I'm sick. Yuck. I should be getting lots of rest and drinking plenty of fluids.
It started on Friday at work with a very sore throat. By Saturday morning I was full blown sick -- the sore throat was still there and was joined by a headache, whole body muscle aches and the dreaded runny/stuffy nose. I considered staying in bed. For about 2 seconds, anyway. Then I got up and went hiking with Christy.
Christy and I are planning to do the Seven Peak Challenge (hike the Phoenix's seven highest peaks in one day - Squaw Peak, Camelback, South Mountain, North Mountain, Papago, Shaw Butte and Lookout Mountain) if they have it again this year. If they don't have it, we'll do it on our own. To prepare, we are going to do them all at least once first. On Saturday we did three of them. We did Squaw Peak:
And Lookout Mountain. We didn't take a picture at Lookout Mountain. Oops. The total trek was five miles with an elevation gain of 2,279 ft. I felt okay while we were hiking, but when we finished I was more tired than I would normally have been.
Sick and tired people should get plenty of rest, right? I did try to rest in the afternoon but I just couldn't sleep. So I got out of bed and went to Petsmart and Target instead. Ugh. I may never get well.
Saturday night I did my best to infect all my friends with my sickness. I'm a generous kind of person, you know. I hosted a game night and breathed all over everyone. I did keep my promise not to stick my tongue down their throats, though. By the time everyone left, I felt like a weak, sickly shell of myself. And yet, I still couldn't sleep!! My nose was too runny and too stuffy and I was too achy. Then I made a very big mistake - I took some Nyquil-type medicine. I don't know why I always trick myself into thinking this is a good idea. Maybe because it does help with the cold symptoms, which is great, but it always leaves my mind reeling uncontrollably. I'll get a thought in my head and it will repeat over and over until I'm just about ready to scream. Then a new thought replaces the original thought and repeats. And this cycle repeats. And repeats. And then finally it is light outside and I can get up - unrested and sicker than I was before. I will not share with you what my crazy thoughts were, but believe me when I say they were filled with the crazy. And I was quite relieved when morning came. I was also very tired and very sick, but relieved. Ugh. If I can't get any rest, I may never get well.
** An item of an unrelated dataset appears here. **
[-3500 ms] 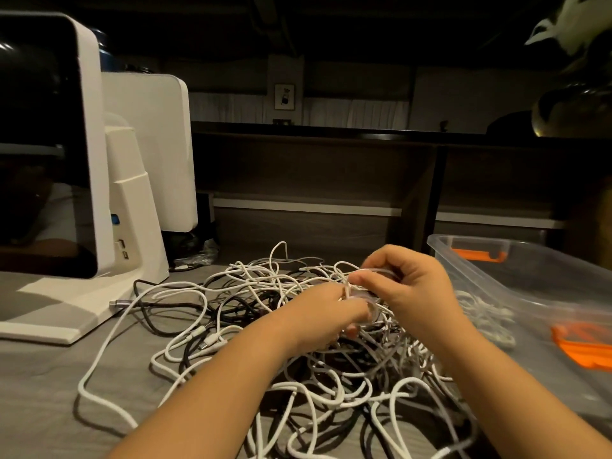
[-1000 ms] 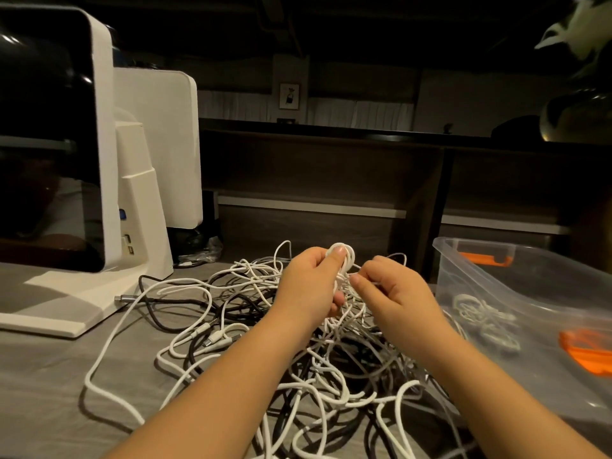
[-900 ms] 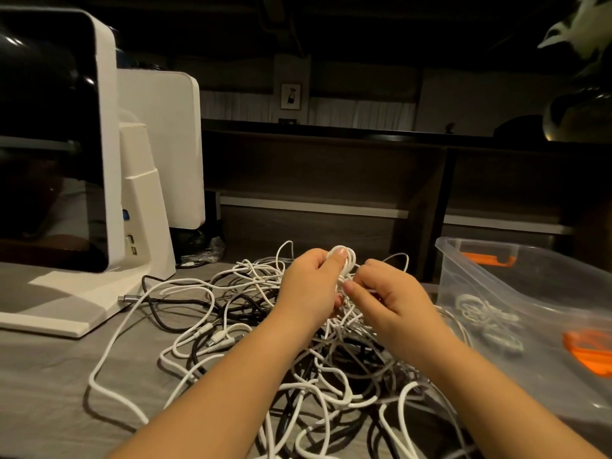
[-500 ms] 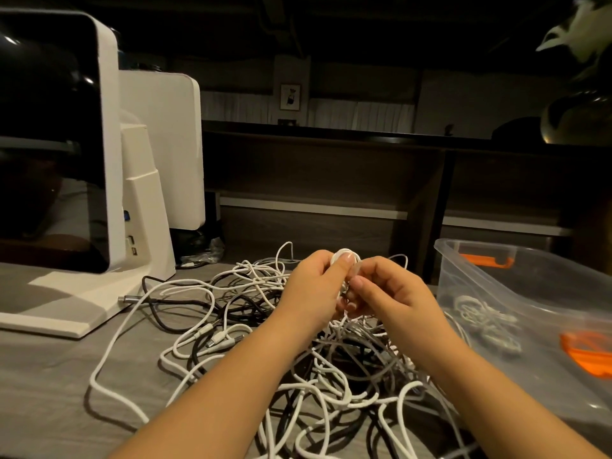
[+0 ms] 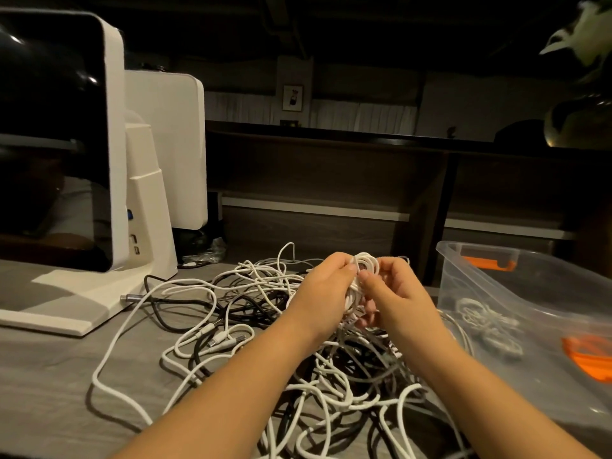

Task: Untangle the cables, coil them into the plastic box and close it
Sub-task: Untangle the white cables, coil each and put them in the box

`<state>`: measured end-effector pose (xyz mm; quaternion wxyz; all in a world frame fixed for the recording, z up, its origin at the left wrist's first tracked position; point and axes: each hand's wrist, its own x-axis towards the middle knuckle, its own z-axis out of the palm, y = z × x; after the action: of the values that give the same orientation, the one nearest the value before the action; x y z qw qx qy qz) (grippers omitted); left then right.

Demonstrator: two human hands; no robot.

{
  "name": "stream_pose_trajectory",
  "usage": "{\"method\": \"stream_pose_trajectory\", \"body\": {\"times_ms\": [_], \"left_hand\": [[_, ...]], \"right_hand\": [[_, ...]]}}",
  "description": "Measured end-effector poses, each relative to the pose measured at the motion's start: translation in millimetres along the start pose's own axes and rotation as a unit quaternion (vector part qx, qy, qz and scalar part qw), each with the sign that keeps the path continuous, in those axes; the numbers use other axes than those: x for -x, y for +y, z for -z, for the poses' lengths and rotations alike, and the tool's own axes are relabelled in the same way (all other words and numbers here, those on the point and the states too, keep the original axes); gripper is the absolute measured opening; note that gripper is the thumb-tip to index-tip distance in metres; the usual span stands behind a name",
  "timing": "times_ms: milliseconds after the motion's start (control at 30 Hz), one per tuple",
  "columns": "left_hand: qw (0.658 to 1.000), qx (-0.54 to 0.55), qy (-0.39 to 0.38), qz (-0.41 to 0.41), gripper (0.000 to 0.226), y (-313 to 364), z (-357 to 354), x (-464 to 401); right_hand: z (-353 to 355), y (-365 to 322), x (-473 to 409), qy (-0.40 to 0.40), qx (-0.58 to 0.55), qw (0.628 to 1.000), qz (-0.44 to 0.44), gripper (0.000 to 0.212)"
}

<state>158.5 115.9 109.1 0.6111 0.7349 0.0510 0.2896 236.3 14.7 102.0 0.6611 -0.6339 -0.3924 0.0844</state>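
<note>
While both hands grip white coil (image 5: 364, 266), tangled cables (image 5: 251, 329) below

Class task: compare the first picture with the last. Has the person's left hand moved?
Yes. The left hand has risen and shifted toward the clear plastic box, now gripping a small white cable coil above the tangled pile.

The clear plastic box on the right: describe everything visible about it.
The plastic box is translucent, rectangular with rounded corners, open-topped, with orange latches at its near and far ends. It sits upright on the grey table right of the cable pile. Coiled white cables lie inside. Neither hand touches it.
</note>
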Motion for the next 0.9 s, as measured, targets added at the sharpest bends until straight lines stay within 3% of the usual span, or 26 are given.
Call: {"method": "stream_pose_trajectory", "body": {"times_ms": [100, 233, 533, 733, 900], "left_hand": [[0.991, -0.122, 0.025, -0.051, 0.023, -4.1, 3.1, -3.8], [0.972, -0.202, 0.047, -0.108, 0.02, -9.2, 2.6, -2.9], [0.916, -0.365, -0.022, -0.167, 0.024, -6.7, 5.3, -1.7], [0.943, -0.3, -0.047, -0.135, 0.023, -1.0, 23.0, -4.9], [0.98, -0.159, -0.085, -0.085, 0.01, 0.0, 32.6, -5.6]], "right_hand": [[0.9, 0.9, -1.9, -0.005, -0.011, 1.0, -0.011, 0.011], [3.5, 0.3, -2.0, 0.007, -0.041, 0.998, -0.042, 0.014], [8.9, 3.2, -4.0, 0.009, -0.033, 0.996, -0.085, 0.008], [10.8, -0.5, -4.7, -0.033, -0.043, 0.994, -0.094, 0.004], [17.0, -6.0, -6.5, -0.06, -0.11, 0.988, -0.094, 0.008]]}}
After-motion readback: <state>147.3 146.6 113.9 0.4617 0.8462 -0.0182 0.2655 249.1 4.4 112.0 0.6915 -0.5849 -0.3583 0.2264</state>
We had no Sunday soccer today so I made plans to spend the day with Pat. We decided to drive down to Picacho Peak near Tucson to go hiking. The genius plan in this was that I can always fall asleep in a car! Yay! I was finally going to get some rest- at least an hour on the way there and an hour on the way back. But, today...not so much. I still couldn't fall asleep. Sleep is so elusive right now that I am literally day-dreaming about how good it would feel if I my eyes would just stay shut for more than 2 minutes. Ugh. I may never get well.
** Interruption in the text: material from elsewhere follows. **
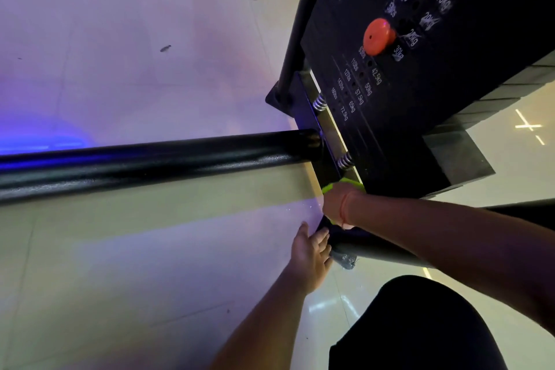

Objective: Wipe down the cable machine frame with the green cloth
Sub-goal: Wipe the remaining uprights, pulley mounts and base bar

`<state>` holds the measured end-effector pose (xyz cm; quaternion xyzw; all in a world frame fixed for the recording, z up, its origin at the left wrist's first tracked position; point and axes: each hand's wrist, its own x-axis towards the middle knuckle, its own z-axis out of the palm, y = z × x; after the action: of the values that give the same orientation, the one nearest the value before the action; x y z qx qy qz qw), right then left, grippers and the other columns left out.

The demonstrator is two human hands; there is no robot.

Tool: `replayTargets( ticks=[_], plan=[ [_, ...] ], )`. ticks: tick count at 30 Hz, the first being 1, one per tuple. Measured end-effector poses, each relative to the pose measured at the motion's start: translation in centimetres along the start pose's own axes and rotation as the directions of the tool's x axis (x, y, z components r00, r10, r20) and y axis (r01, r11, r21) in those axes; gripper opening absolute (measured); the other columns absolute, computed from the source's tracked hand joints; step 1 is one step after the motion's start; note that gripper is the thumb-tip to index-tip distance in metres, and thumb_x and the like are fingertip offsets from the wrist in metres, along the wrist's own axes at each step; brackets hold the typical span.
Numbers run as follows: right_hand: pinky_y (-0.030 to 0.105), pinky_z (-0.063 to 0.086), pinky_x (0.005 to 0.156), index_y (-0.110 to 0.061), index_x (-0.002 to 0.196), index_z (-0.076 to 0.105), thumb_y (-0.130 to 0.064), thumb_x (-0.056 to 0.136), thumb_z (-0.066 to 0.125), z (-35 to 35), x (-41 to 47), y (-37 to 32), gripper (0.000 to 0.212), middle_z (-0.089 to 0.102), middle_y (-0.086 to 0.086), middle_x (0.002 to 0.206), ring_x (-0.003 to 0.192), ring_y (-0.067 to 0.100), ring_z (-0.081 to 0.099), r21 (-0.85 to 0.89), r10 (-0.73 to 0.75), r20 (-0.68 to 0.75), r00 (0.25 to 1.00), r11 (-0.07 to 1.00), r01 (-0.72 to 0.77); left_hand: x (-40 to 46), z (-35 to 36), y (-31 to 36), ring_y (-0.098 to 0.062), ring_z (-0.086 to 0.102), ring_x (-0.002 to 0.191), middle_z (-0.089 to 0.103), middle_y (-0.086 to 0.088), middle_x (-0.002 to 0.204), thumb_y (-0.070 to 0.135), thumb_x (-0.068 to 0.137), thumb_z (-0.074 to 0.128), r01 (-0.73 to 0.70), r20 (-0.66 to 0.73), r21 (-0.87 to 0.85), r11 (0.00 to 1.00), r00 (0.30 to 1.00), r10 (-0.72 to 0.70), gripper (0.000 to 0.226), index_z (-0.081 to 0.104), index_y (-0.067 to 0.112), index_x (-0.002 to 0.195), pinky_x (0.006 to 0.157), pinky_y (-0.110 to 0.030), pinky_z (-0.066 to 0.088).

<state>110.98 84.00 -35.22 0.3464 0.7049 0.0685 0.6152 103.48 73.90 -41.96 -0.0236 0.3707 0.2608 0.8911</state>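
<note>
**Wiping the base plate by the weight stack**

The right hand (338,204) presses the green cloth (350,182) against the black base plate (306,108) of the cable machine frame, at its near end beside the weight stack (420,69). Whether its fingers curl round the cloth or lie flat on it cannot be told. The left hand (310,252) is released, fingers straight, touching the near tube (375,246) as a brace.

To do this step well, I judge, keep the cloth flat, run it along the plate toward the springs (319,102), then down the long horizontal bar (150,162).

Most of the cloth is hidden under the hand; only green edges show. The right fingertips are out of sight. A grey clump (345,260) under the near tube is unclear.
</note>
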Motion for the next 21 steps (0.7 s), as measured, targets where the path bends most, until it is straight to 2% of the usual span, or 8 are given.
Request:
replayTargets(
  ticks=[2, 5, 7, 9, 13, 15, 18, 21],
  plan=[
    [0.043, 0.052, 0.097, -0.017, 0.125, 0.066, -0.025, 0.095, 0.061, -0.7, -0.1, 0.5, 0.031, 0.063, 0.001, 0.127, 0.119, 0.03, 0.061, 0.06, 0.008, -0.005, 1.0, 0.998, -0.008, -0.4, 0.0, -0.3, -0.019, 0.012, 0.155, 0.019, -0.002, 0.167, 0.061, 0.102, 0.015, 0.029, -0.001, 0.0, 1.0, 1.0, -0.029, 0.075, 0.022, 0.012, 0.159, 0.125, -0.037, 0.007],
    [0.045, 0.029, 0.117, -0.022, 0.135, 0.06, -0.026, 0.101, 0.051, -0.3, 0.6, 1.3, 0.035, 0.055, 0.002, 0.143, 0.142, 0.028, 0.039, 0.014, 0.071, -0.133, 0.989, 0.997, -0.07, -0.5, 0.6, -0.4, -0.019, 0.011, 0.155, 0.015, -0.003, 0.168, 0.062, 0.101, 0.014, 0.053, -0.005, 0.051, 0.997, 0.999, -0.053, 0.076, 0.021, 0.013, 0.159, 0.125, -0.037, 0.007],
    [0.047, 0.02, 0.121, -0.025, 0.136, 0.059, -0.03, 0.102, 0.048, 0.4, 0.5, 1.0, 0.037, 0.053, 0.001, 0.145, 0.146, 0.027, 0.032, -0.005, 0.082, -0.143, 0.986, 0.997, -0.083, 0.2, 0.7, -0.5, -0.021, 0.011, 0.156, 0.014, -0.005, 0.168, 0.062, 0.101, 0.013, 0.045, -0.021, 0.036, 0.998, 0.999, -0.044, 0.077, 0.022, 0.013, 0.159, 0.125, -0.038, 0.009],
    [0.044, 0.031, 0.114, -0.022, 0.134, 0.061, -0.029, 0.101, 0.049, 0.1, -0.2, -0.1, 0.036, 0.058, 0.003, 0.139, 0.136, 0.027, 0.045, -0.011, 0.082, -0.108, 0.991, 0.996, -0.084, 0.7, 0.6, -0.5, -0.023, 0.011, 0.155, 0.014, -0.007, 0.168, 0.062, 0.101, 0.013, 0.031, -0.039, -0.014, 0.999, 0.999, -0.032, 0.077, 0.024, 0.012, 0.159, 0.125, -0.039, 0.01],
    [0.036, 0.049, 0.093, -0.02, 0.129, 0.064, -0.022, 0.093, 0.062, -1.0, -1.4, -0.8, 0.036, 0.061, 0.006, 0.131, 0.123, 0.03, 0.059, 0.281, 0.117, -0.13, 0.985, 0.957, -0.076, 0.4, -0.3, -0.2, -0.025, 0.018, 0.154, 0.022, -0.007, 0.166, 0.061, 0.102, 0.015, 0.021, -0.029, -0.079, 0.997, 0.999, -0.023, 0.076, 0.031, 0.01, 0.156, 0.124, -0.039, 0.012],
    [0.036, 0.052, 0.088, -0.021, 0.125, 0.065, -0.013, 0.087, 0.064, -0.8, -2.0, 0.0, 0.038, 0.064, 0.009, 0.124, 0.116, 0.033, 0.063, 0.502, 0.183, -0.161, 0.97, 0.861, -0.08, -1.0, -1.0, 0.9, -0.025, 0.019, 0.154, 0.025, -0.008, 0.165, 0.06, 0.103, 0.017, 0.019, -0.038, -0.008, 1.0, 0.999, -0.019, 0.076, 0.032, 0.008, 0.156, 0.124, -0.039, 0.012],
    [0.036, 0.056, 0.082, -0.019, 0.122, 0.061, -0.01, 0.083, 0.064, -1.3, -3.5, 0.6, 0.04, 0.066, 0.015, 0.114, 0.104, 0.038, 0.067, 0.735, 0.278, -0.141, 0.95, 0.672, -0.088, -4.4, -1.7, 3.6, -0.025, 0.027, 0.151, 0.034, -0.008, 0.161, 0.053, 0.106, 0.024, -0.002, -0.15, 0.163, 0.987, 0.988, 0.027, 0.067, 0.041, 0.008, 0.152, 0.123, -0.038, 0.017],
    [0.036, 0.057, 0.082, -0.019, 0.121, 0.062, -0.019, 0.086, 0.067, -3.6, -5.6, 0.9, 0.036, 0.07, 0.019, 0.109, 0.101, 0.037, 0.069, 0.923, 0.365, -0.078, 0.928, 0.379, -0.071, -9.4, -1.4, 6.6, -0.023, 0.054, 0.124, 0.055, -0.008, 0.146, 0.041, 0.1, 0.048, -0.02, -0.309, 0.394, 0.919, 0.939, 0.153, 0.05, 0.058, 0.009, 0.136, 0.104, -0.032, 0.038]
  ],
)
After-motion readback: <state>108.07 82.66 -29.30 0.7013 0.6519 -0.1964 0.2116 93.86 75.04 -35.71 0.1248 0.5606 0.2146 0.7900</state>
Though my plan for a car ride nap didn't pan out, the plan for hiking did:
We also visited the Casa Grande National Monument, which strangely is in Coolidge and not Casa Grande.
When we got home I tried to take another nap. And again...I couldn't fall asleep. So I took the dogs for walks, cleaned the pool and then played Scrabble with Craig. And now it is 10:30 on Sunday night. I have been awake for 2 straight days. I feel like hell. I'm going to bed now. Please, please, please let me fall asleep.